Tsukamoto's first murder occurred on December 13, 1966, when he broke into a house in Toyohashi. In it, he came across the 24-year-old pregnant housewife Kazuko Ando, whom Tsukamoto accosted, tied her hands up with her own clothes and then strangled her with a towel. He then dragged the body to the bathroom, filled the bathtub with water and pressed her head underwater. After killing Ando, he stole 20,000 yen and fled the house, leaving Ando's body to be discovered by her husband later in the day.

In the middle of the night of December 27, Tsukamoto broke into another house in Abiko, in which 28-year-old housewife Yoshiko Watanabe and her 3-month-old baby were currently in.
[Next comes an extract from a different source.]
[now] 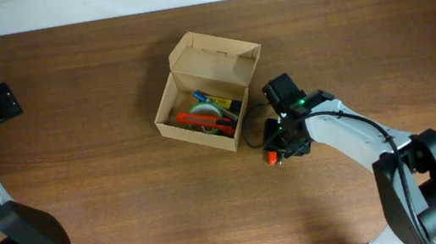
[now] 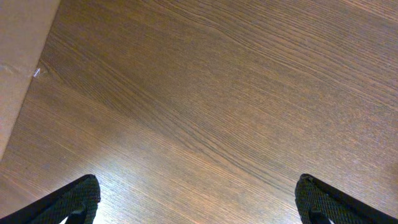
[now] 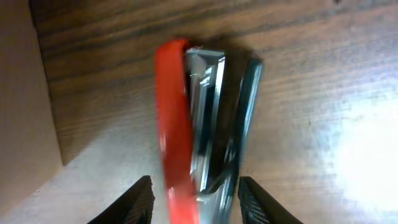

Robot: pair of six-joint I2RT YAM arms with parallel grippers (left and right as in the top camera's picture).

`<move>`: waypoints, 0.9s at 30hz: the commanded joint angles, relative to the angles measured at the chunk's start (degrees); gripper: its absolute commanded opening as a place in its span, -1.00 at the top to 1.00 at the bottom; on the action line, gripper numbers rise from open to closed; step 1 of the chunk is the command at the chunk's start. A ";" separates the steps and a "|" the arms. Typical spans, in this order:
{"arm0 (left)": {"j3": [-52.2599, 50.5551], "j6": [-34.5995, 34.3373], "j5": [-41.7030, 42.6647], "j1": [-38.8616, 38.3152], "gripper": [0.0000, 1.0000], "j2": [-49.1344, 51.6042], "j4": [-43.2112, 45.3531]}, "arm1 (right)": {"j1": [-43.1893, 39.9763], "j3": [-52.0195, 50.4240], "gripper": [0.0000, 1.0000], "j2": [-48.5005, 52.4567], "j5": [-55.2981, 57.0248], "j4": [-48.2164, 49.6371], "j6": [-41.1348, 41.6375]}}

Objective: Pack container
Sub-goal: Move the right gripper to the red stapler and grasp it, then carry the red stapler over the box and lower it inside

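Note:
The container (image 1: 166,105) is a tan cardboard box in the middle of the table. Its flap lid (image 1: 216,56) stands open at the back, and several items lie inside, among them a red-handled tool and a green tape roll. Just right of the box a red and metal stapler (image 1: 272,157) lies on the table. My right gripper (image 1: 285,142) is over it. In the right wrist view the stapler (image 3: 186,124) lies between the open fingers (image 3: 196,186), with a gap on the red side. The box wall (image 3: 22,93) shows at the left. My left gripper (image 1: 2,103) is open and empty at the far left.
The left wrist view shows bare brown wood between the fingers (image 2: 198,186) and a pale tan surface (image 2: 18,62) at the upper left. The right arm (image 1: 356,132) reaches in from the lower right.

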 commanded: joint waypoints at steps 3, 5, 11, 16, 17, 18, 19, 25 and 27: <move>-0.50 0.92 0.39 0.04 -1.00 -0.42 -0.02 | -0.15 -0.20 0.09 2.97 1.64 0.90 -1.44; -0.50 0.92 0.39 0.04 -1.00 -0.42 -0.02 | -0.17 -0.20 0.10 3.41 1.64 1.25 -1.46; -0.50 0.94 0.39 0.04 -1.00 -0.42 -0.02 | -0.17 -0.20 0.69 3.69 1.64 3.58 -1.44; -0.50 0.94 0.39 0.04 -1.00 -0.42 -0.02 | -0.15 -0.17 0.93 3.69 1.60 3.54 -1.95; -0.50 0.94 0.39 0.04 -1.00 -0.42 -0.02 | -0.15 -0.13 0.93 3.63 1.49 3.50 -2.54; -0.50 0.94 0.39 0.04 -1.00 -0.42 -0.02 | -0.15 0.04 0.93 3.43 1.42 3.19 -3.48; -0.50 0.92 0.39 0.04 -1.00 -0.42 -0.02 | -0.15 0.39 0.93 2.95 1.49 2.54 -3.85; -0.50 0.94 0.39 0.04 -1.00 -0.42 -0.02 | -0.37 1.55 0.93 -3.28 4.59 0.22 -5.33; -0.50 0.94 0.39 0.04 -1.00 -0.42 0.00 | -1.11 1.55 0.93 -5.18 4.63 -0.68 -5.35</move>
Tsukamoto beat and then tied her hands with shoelaces, before wrapping her head and neck in a futon, strangling her in the process. He then ripped open her sweater, and stabbed Watanabe in the left breast with a sharp object. After killing her, he stole 24,000 yen and left the house, sparing the baby. Watanabe's body was found on the next day by her husband.

His third and final murder occurred on January 16, 1967, when he broke into a house in Kōfu. Once inside, he came across 25-year-old Yoshimi Watanabe, whom he proceeded to bind and gag. He then took a knife and sliced up her clothing, before grabbing an electrical cord and strangling her with it. Tsukamoto then grabbed a blunt instrument and hit her on the head, before grabbing some nearby sausages, cucumbers and eggs, which he proceeded to forcefully insert into her genitalia. Finally, he dragged the body to the upper floor, where he left it hanging from an alcove. Tsukamoto then rummaged through the drawers, stole 10,000 yen and left. Watanabe's body, which had blood gushing from her mouth and crotch, was later found by her mother and the janitor's wife.

== Investigation and arrest ==
Due to the similarity in the three murders, the police departments in Toyohashi, Abiko and Kōfu all worked in unison to resolve the cases. After interviewing witnesses, police deduced that in each case, a young man with short hair and brown skin had been seen wandering around the areas. While going over the clues, it was noticed that the towel used in the first murder had an engraving of the Futaba Ryokan, a local hotel. When they cross-checked with hotel staff, they revealed that they had a guest matching the description, who registered himself as "Ryuichi Tsukamoto" and claimed to be from Sendai.

On January 23, 1967, the wife of a police officer in Kashiwa noticed a young boy matching the description of the offender her husband had told her about, carrying a bag and walking towards the train station. She immediately contacted police, who detained the teenager. When asked to show his residency permit, the detainee replied that he was a Japanese citizen, and was then brought to the police station for further interrogation. There, he professed that his name was Ryuichi Tsukamoto, but after investigators found a knife, a screwdriver and adhesive plaster in his bag, he broke down and confessed both his real name and to the crimes.

== Trial, sentence and current status ==
On May 25, 1967, Ryuichi Tsukamoto was put on trial for the three murders, as well as multiple charges of theft, attempted burglary, robbery and attempted robbery. Throughout the proceedings, Tsukamoto stood expressionless and simply glanced at the audience, and when pressed about his motive by the judges, he claimed that he had killed the women because "he hated their eyes". On September 9, 1972, the Chiba District Court found him guilty. Although relatives of his victims wanted Tsukamoto executed, he was sentenced to life in prison due to his age. He was sent to serve at the Osaka Prison, and never appealed his sentence.

Tsukamoto's later fate was left unclear until 1997, when journalist Shigeru Azuchi was interviewed by Takarajimasha. In the interview, Azuchi claimed that he had met Tsukamoto while serving a 15-year sentence for fraud at the Osaka Prison, and that they remained friends even after his early release. According to Azuchi, Tsukamoto was paroled in his late 30s, is currently working a regular job and has vowed to remain single for the rest of his life, as penance for his crimes. Following the interview, Azuchi wrote a book detailing the case, which he published in March 1999.